GLP-1R agonist treatment also leads to functional recovery in the aged BBB. This is important as BBB breakdown is an early event in the vascular two-hit hypothesis of AD pathogenesis, increasing brain tissue exposure to neurotoxins that promotes neuroinflammation, which exacerbates amyloid beta and tauopathy-associated neurotoxicity to cause synaptic and neuronal degeneration6,17,18,19,85. Since ageing is the greatest risk factor of AD and BBB breakdown in ageing can contribute to the development of neuropathology1,2,21, we propose that in the early or presymptomatic phase of neurodegeneration, BBB protection represents a promising therapeutic strategy for preventing or delaying neurodegeneration in ageing. Further trials testing GLP-1R agonists are underway and may complement other approaches to the development of therapeutics for AD86. It is worth noting that however, that the brain must have adequate exposure to the anti-amyloid antibodies or other therapeutics to achieve potential therapeutic efficacy. It remains to be determined whether simultaneously administration of another pharmacological agent that improves BBB integrity in such context may be beneficial by reducing brain tissue exposure to neurotoxins and proinflammatory substances, or would hamper the therapeutic antibodies from exerting the desirable effects.
We wish to emphasize that the interpretation of transcriptomic data is often associative and not causal, and hence it is important to avoid false-positive discoveries or overinterpretation of results. Despite the shallow sequencing depth and limited by sample size, by adopting relatively stringent criteria for defining significant DEGs, we sought to identify the most prominent functional pathways impacted and their associations with neurodegenerative diseases. To establish a causal relationship between the expression changes found and altered neurovascular functions, further mechanistic studies involving enhanced expression, knockdown or knockin/out of specific genes(s) are required. It is also important to note that, despite the lack of significant overrepresentation, other neurovascular or neurodegenerative disease-associated genes with differential expression in the aged brain endothelium may still carry functional implications that are yet to be revealed (e.g.
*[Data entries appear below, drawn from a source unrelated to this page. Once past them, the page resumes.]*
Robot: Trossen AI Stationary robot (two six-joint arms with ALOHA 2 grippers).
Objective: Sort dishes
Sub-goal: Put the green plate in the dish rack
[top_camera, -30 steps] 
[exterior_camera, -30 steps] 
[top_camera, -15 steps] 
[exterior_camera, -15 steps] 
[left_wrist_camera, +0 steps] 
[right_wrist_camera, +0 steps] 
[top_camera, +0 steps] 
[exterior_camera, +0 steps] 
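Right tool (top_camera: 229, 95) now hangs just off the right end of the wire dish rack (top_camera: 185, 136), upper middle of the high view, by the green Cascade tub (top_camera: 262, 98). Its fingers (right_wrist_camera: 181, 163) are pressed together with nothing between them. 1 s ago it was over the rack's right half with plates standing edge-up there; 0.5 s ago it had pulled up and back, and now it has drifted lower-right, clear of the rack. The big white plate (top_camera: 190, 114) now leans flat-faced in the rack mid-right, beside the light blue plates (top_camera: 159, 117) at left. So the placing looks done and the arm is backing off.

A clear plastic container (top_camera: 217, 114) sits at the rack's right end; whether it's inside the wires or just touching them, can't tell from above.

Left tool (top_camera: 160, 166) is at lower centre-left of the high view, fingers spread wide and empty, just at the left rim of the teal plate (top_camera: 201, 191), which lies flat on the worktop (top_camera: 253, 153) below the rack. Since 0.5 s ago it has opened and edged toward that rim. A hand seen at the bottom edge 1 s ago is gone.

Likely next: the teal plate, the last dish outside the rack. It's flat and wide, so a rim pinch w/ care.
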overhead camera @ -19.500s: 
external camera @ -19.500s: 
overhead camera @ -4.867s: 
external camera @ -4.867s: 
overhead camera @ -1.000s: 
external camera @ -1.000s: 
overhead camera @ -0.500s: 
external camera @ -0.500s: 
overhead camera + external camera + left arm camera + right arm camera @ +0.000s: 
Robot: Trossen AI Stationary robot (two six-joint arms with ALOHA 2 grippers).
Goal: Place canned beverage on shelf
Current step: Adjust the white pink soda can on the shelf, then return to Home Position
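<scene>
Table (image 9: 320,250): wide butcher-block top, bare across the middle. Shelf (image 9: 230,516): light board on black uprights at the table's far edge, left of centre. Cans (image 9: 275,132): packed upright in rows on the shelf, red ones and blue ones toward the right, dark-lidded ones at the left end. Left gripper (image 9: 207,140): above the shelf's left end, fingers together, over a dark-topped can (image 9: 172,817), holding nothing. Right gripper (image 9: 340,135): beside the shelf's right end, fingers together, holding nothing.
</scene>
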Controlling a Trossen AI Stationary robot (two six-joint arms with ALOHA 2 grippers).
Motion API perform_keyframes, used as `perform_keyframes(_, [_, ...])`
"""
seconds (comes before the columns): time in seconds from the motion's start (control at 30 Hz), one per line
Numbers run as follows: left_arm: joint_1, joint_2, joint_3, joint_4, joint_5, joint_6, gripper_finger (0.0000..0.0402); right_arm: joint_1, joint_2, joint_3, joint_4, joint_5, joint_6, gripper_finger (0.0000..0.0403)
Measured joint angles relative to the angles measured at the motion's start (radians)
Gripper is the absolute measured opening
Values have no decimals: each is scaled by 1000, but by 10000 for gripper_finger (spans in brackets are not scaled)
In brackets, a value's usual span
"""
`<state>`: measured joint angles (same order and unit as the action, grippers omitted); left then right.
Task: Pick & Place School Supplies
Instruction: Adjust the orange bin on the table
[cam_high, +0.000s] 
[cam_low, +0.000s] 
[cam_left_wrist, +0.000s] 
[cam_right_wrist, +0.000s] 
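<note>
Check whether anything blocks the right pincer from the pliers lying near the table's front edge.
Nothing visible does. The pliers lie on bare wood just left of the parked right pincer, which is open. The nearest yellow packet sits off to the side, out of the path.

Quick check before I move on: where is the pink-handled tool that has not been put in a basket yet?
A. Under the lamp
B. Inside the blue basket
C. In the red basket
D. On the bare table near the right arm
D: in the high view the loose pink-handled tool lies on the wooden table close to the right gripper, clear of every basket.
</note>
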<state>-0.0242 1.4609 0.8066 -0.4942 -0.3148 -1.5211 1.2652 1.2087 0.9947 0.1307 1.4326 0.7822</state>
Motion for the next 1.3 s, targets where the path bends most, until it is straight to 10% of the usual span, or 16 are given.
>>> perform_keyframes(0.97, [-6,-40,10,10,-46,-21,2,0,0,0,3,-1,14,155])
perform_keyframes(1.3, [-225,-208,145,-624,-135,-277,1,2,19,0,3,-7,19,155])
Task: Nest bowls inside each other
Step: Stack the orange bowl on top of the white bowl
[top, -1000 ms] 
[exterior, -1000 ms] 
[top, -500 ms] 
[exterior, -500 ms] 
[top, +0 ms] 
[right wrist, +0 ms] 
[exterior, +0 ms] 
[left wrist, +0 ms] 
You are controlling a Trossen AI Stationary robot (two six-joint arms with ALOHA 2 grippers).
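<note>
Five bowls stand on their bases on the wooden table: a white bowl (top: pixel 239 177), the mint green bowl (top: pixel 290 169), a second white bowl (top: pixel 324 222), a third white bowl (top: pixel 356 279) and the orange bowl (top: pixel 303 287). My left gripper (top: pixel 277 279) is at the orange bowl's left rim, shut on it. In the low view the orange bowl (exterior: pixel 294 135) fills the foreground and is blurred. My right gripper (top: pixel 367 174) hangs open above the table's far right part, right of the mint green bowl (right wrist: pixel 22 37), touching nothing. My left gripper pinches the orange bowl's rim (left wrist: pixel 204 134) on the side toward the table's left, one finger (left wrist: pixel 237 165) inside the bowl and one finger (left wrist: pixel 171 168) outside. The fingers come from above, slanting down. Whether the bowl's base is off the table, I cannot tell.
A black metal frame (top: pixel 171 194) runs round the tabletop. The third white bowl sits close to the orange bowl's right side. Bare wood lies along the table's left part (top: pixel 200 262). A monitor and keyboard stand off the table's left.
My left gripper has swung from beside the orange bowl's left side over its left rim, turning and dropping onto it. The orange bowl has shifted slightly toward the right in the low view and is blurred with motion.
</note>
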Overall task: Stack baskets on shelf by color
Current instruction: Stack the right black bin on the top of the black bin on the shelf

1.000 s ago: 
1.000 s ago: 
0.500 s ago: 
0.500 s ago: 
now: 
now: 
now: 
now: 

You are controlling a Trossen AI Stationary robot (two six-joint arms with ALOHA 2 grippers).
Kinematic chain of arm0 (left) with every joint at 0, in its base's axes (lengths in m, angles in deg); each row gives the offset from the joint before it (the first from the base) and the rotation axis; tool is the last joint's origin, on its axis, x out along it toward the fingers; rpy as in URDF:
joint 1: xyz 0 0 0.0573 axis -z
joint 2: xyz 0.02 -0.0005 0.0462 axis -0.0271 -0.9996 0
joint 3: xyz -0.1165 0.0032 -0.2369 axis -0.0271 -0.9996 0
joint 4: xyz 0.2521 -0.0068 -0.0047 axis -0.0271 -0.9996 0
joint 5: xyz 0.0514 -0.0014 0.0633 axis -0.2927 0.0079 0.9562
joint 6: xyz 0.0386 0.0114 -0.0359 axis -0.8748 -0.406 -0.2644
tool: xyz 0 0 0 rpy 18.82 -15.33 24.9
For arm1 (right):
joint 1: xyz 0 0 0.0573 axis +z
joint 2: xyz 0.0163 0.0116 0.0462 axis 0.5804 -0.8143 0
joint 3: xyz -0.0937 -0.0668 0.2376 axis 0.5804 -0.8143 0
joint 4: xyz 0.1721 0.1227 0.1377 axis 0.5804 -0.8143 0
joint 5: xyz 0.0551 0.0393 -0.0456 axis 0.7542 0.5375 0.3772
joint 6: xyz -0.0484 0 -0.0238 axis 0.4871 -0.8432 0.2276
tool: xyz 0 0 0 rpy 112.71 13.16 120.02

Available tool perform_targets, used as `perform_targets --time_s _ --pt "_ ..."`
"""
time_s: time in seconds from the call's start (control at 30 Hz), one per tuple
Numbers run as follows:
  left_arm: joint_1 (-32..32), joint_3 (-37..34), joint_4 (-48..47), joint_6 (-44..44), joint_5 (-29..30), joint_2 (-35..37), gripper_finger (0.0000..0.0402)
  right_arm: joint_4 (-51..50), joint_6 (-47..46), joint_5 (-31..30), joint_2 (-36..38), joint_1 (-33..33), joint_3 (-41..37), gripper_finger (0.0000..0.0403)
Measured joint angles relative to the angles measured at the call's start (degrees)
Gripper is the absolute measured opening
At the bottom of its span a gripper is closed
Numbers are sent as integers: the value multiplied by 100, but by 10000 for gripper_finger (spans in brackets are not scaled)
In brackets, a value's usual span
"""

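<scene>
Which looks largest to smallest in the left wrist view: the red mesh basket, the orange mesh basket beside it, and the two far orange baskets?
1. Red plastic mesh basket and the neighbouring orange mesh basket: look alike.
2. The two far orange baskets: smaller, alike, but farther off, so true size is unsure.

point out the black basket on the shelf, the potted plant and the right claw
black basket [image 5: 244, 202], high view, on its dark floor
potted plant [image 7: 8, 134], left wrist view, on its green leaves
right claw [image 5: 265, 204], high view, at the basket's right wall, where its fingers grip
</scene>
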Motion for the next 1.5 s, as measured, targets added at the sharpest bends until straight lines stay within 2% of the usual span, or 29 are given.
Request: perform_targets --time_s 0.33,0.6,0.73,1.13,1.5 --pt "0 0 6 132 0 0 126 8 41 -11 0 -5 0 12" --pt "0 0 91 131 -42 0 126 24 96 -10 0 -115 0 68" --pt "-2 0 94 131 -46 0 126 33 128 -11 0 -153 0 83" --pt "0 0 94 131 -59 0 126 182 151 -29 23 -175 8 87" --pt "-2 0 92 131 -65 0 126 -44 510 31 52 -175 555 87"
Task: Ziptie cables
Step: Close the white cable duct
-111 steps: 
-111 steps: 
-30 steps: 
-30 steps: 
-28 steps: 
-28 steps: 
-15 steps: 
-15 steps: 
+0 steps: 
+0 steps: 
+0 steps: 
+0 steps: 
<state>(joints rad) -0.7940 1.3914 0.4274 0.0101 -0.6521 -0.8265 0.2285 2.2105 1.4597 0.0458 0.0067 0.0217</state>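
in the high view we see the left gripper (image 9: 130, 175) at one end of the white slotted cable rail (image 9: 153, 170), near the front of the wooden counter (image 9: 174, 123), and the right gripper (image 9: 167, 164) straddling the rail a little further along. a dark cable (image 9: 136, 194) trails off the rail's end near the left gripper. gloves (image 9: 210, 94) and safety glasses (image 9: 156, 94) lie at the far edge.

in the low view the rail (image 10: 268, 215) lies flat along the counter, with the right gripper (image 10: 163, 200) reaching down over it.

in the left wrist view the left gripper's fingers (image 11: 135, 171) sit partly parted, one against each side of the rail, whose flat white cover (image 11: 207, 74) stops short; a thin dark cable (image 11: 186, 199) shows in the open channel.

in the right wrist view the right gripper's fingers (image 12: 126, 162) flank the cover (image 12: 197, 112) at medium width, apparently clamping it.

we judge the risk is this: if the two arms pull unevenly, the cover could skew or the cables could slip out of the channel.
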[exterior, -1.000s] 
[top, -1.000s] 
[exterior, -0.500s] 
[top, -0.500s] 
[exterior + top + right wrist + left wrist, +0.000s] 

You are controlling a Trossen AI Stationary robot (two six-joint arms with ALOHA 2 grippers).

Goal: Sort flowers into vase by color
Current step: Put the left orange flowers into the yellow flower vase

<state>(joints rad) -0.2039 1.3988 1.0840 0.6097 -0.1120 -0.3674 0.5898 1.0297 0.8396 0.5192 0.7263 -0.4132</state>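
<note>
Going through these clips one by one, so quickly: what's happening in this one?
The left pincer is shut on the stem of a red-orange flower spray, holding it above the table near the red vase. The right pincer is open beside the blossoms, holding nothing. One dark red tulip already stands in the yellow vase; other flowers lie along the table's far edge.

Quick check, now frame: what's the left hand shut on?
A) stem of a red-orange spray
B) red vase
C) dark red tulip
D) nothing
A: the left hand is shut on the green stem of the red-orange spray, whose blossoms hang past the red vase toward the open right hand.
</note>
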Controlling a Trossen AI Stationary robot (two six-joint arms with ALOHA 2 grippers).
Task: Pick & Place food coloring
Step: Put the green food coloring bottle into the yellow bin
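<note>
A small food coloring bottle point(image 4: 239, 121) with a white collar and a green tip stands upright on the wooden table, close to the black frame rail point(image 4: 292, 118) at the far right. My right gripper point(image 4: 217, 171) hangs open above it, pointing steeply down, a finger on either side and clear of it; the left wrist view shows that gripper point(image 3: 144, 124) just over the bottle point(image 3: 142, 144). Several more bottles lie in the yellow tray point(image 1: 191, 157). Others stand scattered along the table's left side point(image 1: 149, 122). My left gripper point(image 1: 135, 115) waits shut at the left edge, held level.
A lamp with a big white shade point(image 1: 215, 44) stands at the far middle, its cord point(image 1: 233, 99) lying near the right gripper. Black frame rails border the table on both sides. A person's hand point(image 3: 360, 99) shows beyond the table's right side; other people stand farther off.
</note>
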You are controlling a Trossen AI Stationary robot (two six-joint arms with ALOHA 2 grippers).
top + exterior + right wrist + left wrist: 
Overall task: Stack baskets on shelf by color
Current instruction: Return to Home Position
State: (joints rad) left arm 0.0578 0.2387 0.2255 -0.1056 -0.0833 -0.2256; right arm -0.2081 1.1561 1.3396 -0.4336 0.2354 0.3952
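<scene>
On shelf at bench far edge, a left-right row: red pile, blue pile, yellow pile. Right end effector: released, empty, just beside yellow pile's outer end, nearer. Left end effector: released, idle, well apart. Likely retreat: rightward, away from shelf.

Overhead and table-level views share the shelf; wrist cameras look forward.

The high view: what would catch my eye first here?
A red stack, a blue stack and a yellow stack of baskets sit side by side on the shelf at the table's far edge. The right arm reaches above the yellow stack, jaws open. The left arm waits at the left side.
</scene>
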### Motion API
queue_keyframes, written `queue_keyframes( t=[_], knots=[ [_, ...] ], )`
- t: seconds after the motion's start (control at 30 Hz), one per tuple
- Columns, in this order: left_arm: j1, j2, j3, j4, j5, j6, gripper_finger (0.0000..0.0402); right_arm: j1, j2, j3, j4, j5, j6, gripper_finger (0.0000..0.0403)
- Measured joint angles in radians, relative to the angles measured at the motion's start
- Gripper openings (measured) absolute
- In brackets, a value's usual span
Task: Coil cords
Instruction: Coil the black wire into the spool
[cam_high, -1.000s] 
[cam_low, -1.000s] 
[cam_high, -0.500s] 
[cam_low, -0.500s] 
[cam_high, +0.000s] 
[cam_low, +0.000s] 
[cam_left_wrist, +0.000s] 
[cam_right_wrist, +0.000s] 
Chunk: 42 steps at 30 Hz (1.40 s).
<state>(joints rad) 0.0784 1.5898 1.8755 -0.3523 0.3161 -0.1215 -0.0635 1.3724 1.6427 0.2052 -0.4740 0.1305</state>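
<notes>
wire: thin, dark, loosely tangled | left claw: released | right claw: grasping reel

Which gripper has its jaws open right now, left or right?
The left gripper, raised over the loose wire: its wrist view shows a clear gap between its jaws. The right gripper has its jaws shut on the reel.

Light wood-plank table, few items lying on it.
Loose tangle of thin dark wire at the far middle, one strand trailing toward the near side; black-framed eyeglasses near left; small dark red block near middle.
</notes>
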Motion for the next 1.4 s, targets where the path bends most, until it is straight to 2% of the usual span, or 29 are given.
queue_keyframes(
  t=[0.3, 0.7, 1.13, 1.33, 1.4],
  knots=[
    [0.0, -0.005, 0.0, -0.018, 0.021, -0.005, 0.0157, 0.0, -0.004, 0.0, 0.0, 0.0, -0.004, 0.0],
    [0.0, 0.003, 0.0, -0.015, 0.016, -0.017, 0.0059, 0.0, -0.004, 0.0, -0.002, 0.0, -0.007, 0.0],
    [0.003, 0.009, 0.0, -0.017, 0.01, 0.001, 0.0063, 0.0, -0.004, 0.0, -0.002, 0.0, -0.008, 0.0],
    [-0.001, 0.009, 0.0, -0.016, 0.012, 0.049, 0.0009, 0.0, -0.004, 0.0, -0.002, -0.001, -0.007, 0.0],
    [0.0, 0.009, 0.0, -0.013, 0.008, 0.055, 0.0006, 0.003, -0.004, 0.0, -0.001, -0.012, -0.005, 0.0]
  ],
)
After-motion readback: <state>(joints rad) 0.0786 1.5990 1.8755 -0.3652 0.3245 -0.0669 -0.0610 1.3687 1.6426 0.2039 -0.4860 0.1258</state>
Nbeal1, associated with cerebral small vessel disease/stroke and most upregulated in aged arterial ECs, see Fig. 3a and Supplementary Table 3). Moreover, in our study, whole-brain vasculature isolation was performed, which could mask the regional heterogeneity of cellular subtypes and differential expressions in ageing. For diseases with regional vulnerability (e.g. ALS, FTD, and PD), targeted dissection of disease-affected regions for transcriptomic profiling of neurovascular and glial cells will be needed to uncover additional disease-associated expression changes. As we only used male mice for experimentation, future studies in animals and human subjects will also be required to examine the sex differences in ageing-associated transcriptomic changes. Indeed, it is known that aged female and male have different neurovascular and neurodegenerative disease risk profiles in ageing87,88, while transcriptomic alterations also exhibit sex-specificity in AD brain tissues89. Nonetheless, we anticipate that similar analyses and approach will be applicable to reveal ageing-associated cell type-specific expression changes in the brain and other organ systems90, and provide further insights into disease vulnerability.
Methods
Animal subjects
All experimental procedures were approved in advance by the Animal Research Ethical Committee of the Chinese University of Hong Kong (CUHK) and were carried out in accordance with the Guide for the Care and Use of Laboratory Animals. C57BL/6 J mice were provided by the Laboratory Animal Service Center of CUHK and maintained at controlled temperature (22–23 °C) with an alternating 12 h light/dark cycle with free access to standard mouse diet and water. The ambient humidity was maintained at <70% relative humidity. Male mice of two age groups (2–3 months old and 18–20 months old) were used for experiments. For the treatment groups, exenatide (5 nmol/kg bw, Byetta, AstraZeneca LP) or saline vehicle (0.9% w/v sodium chloride) was intraperitoneally (I.P.) administered (volume: 250 μl per 30 g bw) daily starting at 17–18 months old for 4–5 weeks prior to experimentation. Separate animals were used for in vivo imaging and single-cell RNA sequencing experiments.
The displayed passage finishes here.